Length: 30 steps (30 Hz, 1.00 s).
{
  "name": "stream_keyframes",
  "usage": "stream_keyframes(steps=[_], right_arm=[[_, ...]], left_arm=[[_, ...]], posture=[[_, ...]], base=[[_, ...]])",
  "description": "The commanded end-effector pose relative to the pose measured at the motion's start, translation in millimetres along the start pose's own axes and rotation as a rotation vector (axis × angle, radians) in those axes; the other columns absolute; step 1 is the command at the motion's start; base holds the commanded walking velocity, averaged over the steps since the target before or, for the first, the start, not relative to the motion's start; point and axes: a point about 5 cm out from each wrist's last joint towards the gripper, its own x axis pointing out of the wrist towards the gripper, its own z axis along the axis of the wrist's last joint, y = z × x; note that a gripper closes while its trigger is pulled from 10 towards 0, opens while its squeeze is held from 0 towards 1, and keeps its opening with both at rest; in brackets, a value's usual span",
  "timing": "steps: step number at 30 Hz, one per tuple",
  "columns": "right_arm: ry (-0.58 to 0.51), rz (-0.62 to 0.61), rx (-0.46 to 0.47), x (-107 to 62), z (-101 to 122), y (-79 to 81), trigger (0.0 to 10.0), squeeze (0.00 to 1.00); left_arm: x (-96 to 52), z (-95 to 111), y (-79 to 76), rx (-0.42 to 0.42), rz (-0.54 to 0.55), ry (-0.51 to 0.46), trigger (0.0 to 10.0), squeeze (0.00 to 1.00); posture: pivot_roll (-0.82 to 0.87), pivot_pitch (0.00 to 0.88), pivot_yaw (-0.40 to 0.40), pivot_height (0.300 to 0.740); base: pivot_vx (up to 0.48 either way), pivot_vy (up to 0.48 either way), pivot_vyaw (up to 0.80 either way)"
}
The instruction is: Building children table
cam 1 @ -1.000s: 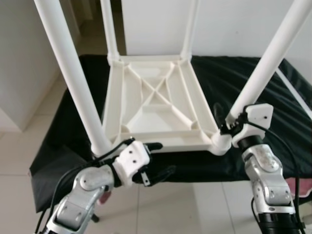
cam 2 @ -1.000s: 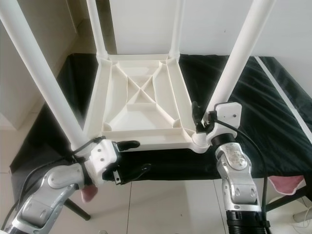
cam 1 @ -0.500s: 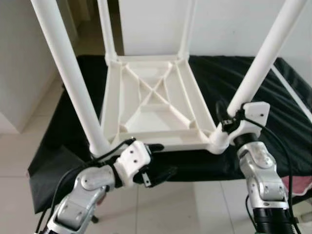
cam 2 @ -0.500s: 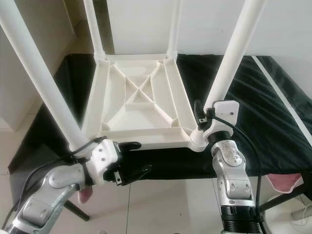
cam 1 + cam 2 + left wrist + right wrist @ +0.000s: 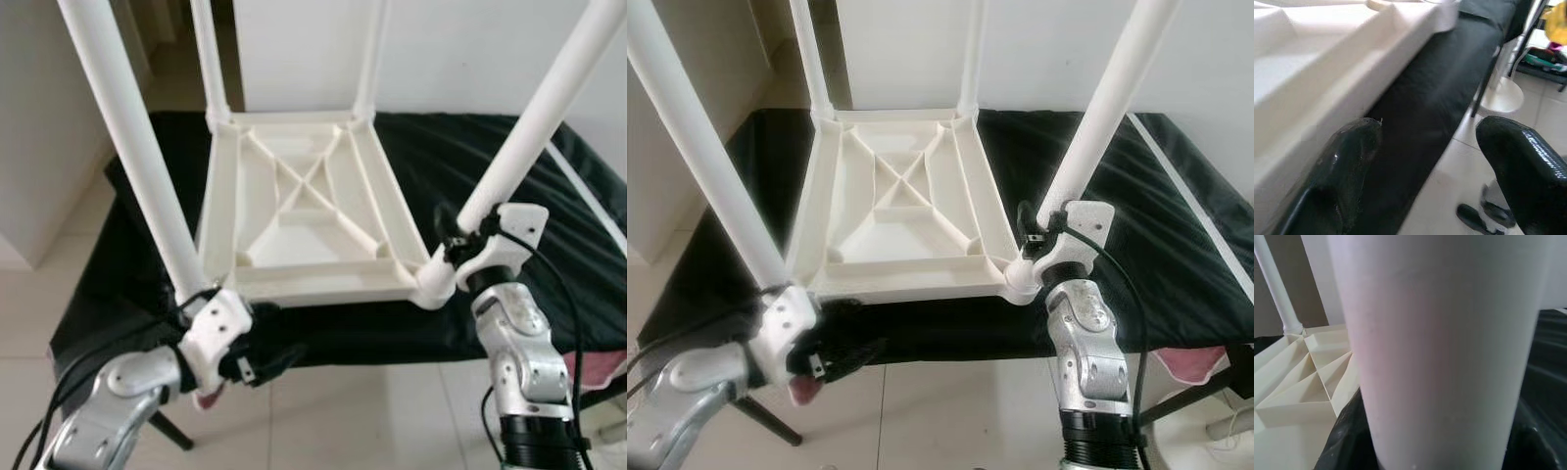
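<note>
While you look through the left eye view, the white children's table (image 5: 304, 211) lies upside down on the black-covered worktop (image 5: 549, 211), its ribbed underside up and four white legs rising. Your left gripper (image 5: 257, 354) sits at 7 o'clock, below the worktop's near edge and under the near-left leg (image 5: 132, 147). Your right gripper (image 5: 460, 245) at 4 o'clock is pressed to the base of the near-right leg (image 5: 534, 127); you cannot tell how its jaws stand.

Through the right eye view, a pale strip (image 5: 1190, 211) lies on the cloth at 3 o'clock, and bare tiled floor (image 5: 950, 411) opens at 6 o'clock.

On the left wrist view, the jaws stand wide apart with nothing between the fingers (image 5: 1520, 166); the table's rim (image 5: 1327, 73) is just beside one finger, and a white stand base (image 5: 1501, 95) is on the floor beyond.

On the right wrist view, that leg (image 5: 1444, 347) is very close, the ribbed underside (image 5: 1308, 377) behind it.
</note>
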Motion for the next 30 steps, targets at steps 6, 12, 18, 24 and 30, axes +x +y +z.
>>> stream_keyframes(steps=[6, 12, 18, 24, 30], right_arm=[[0.039, -0.016, 0.265, -6.5, -6.4, 9.6, 10.0, 0.00], [0.042, -0.008, 0.376, -8.8, -2.0, 11.7, 10.0, 0.00], [0.041, -0.004, 0.518, -15.4, 2.4, 9.6, 10.0, 0.00], [0.055, 0.005, 0.569, -20.4, 1.1, 9.6, 10.0, 0.00], [0.076, 0.021, 0.654, -25.8, -0.6, 10.4, 10.0, 0.00]], left_arm=[[-1.7, -15.3, -19.1, -0.024, -0.173, 0.083, 10.0, 0.00], [-5.4, -24.7, -13.8, -0.038, -0.129, 0.133, 10.0, 0.00], [-10.1, -33.9, 25.4, -0.037, 0.123, 0.158, 10.0, 0.00], [-15.7, -25.9, 66.0, -0.047, 0.383, 0.111, 10.0, 0.00], [-26.6, -7.9, 115.7, -0.150, 0.666, -0.008, 10.0, 0.00]], posture=[[0.01, 0.063, -0.013, 0.740], [0.01, 0.065, -0.007, 0.740], [0.00, 0.070, -0.005, 0.740], [0.00, 0.067, -0.006, 0.740], [-0.01, 0.062, -0.005, 0.740]], base=[[0.000, 0.000, 0.00], [0.000, 0.000, 0.00], [0.000, 0.000, 0.00], [0.000, 0.000, 0.00], [0.000, 0.000, 0.00]])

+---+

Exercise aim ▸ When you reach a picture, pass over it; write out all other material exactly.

Response ▸
Length: 30 steps (30 Hz, 1.00 s).
{
  "name": "stream_keyframes",
  "usage": "stream_keyframes(steps=[_], right_arm=[[_, ...]], left_arm=[[_, ...]], posture=[[_, ...]], base=[[_, ...]])",
  "description": "The commanded end-effector pose relative to the pose measured at the motion's start, translation in millimetres along the start pose's own axes and rotation as a rotation vector (axis × angle, radians) in those axes; the other columns absolute; step 1 is the command at the motion's start; base holds the commanded walking velocity, averaged over the steps since the target before or, for the first, the start, not relative to the motion's start; point and axes: a point about 5 cm out from each wrist's last joint towards the gripper, its own x axis pointing out of the wrist towards the gripper, its own z axis along the axis of the wrist's last joint, y = z × x; note that a gripper closes while its trigger is pulled from 10 towards 0, opens while its squeeze is held from 0 towards 1, and keeps its opening with both at rest; in brackets, a value's usual span",
  "timing": "steps: step number at 30 Hz, one per tuple",
  "columns": "right_arm: ry (-0.58 to 0.51), rz (-0.62 to 0.61), rx (-0.46 to 0.47), x (-107 to 62), z (-101 to 122), y (-79 to 81), trigger (0.0 to 10.0), squeeze (0.00 to 1.00); left_arm: x (-96 to 52), z (-95 to 111), y (-79 to 76), rx (-0.42 to 0.42), rz (-0.54 to 0.55), ry (-0.51 to 0.46), trigger (0.0 to 10.0), squeeze (0.00 to 1.00); posture: pivot_roll (-0.82 to 0.87), pivot_pitch (0.00 to 0.88), pivot_yaw (-0.40 to 0.40), pivot_height (0.300 to 0.740); base: pivot_vx (up to 0.48 either way), pivot_vy (up to 0.48 either way), pivot_vyaw (up to 0.80 either way)"
}
The instruction is: Building children table
cam 1 @ -1.000s: 
cam 2 @ -1.000s: 
cam 1 @ -0.500s: 
cam 2 @ -0.500s: 
cam 1 + cam 2 + left wrist + right wrist @ +0.000s: 
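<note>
While you look through the left eye view, the white children's table (image 5: 304, 211) lies upside down on the black-covered worktop (image 5: 549, 211), its ribbed underside up and four white legs rising. Your left gripper (image 5: 257, 354) sits at 7 o'clock, below the worktop's near edge and under the near-left leg (image 5: 132, 147). Your right gripper (image 5: 460, 245) at 4 o'clock is pressed to the base of the near-right leg (image 5: 534, 127); you cannot tell how its jaws stand.

Through the right eye view, a pale strip (image 5: 1190, 211) lies on the cloth at 3 o'clock, and bare tiled floor (image 5: 950, 411) opens at 6 o'clock.

On the left wrist view, the jaws stand wide apart with nothing between the fingers (image 5: 1520, 166); the table's rim (image 5: 1327, 73) is just beside one finger, and a white stand base (image 5: 1501, 95) is on the floor beyond.

On the right wrist view, that leg (image 5: 1444, 347) is very close, the ribbed underside (image 5: 1308, 377) behind it.
</note>
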Motion for the next 30 steps, targets at steps 6, 12, 18, 24 and 30, axes +x +y +z.
>>> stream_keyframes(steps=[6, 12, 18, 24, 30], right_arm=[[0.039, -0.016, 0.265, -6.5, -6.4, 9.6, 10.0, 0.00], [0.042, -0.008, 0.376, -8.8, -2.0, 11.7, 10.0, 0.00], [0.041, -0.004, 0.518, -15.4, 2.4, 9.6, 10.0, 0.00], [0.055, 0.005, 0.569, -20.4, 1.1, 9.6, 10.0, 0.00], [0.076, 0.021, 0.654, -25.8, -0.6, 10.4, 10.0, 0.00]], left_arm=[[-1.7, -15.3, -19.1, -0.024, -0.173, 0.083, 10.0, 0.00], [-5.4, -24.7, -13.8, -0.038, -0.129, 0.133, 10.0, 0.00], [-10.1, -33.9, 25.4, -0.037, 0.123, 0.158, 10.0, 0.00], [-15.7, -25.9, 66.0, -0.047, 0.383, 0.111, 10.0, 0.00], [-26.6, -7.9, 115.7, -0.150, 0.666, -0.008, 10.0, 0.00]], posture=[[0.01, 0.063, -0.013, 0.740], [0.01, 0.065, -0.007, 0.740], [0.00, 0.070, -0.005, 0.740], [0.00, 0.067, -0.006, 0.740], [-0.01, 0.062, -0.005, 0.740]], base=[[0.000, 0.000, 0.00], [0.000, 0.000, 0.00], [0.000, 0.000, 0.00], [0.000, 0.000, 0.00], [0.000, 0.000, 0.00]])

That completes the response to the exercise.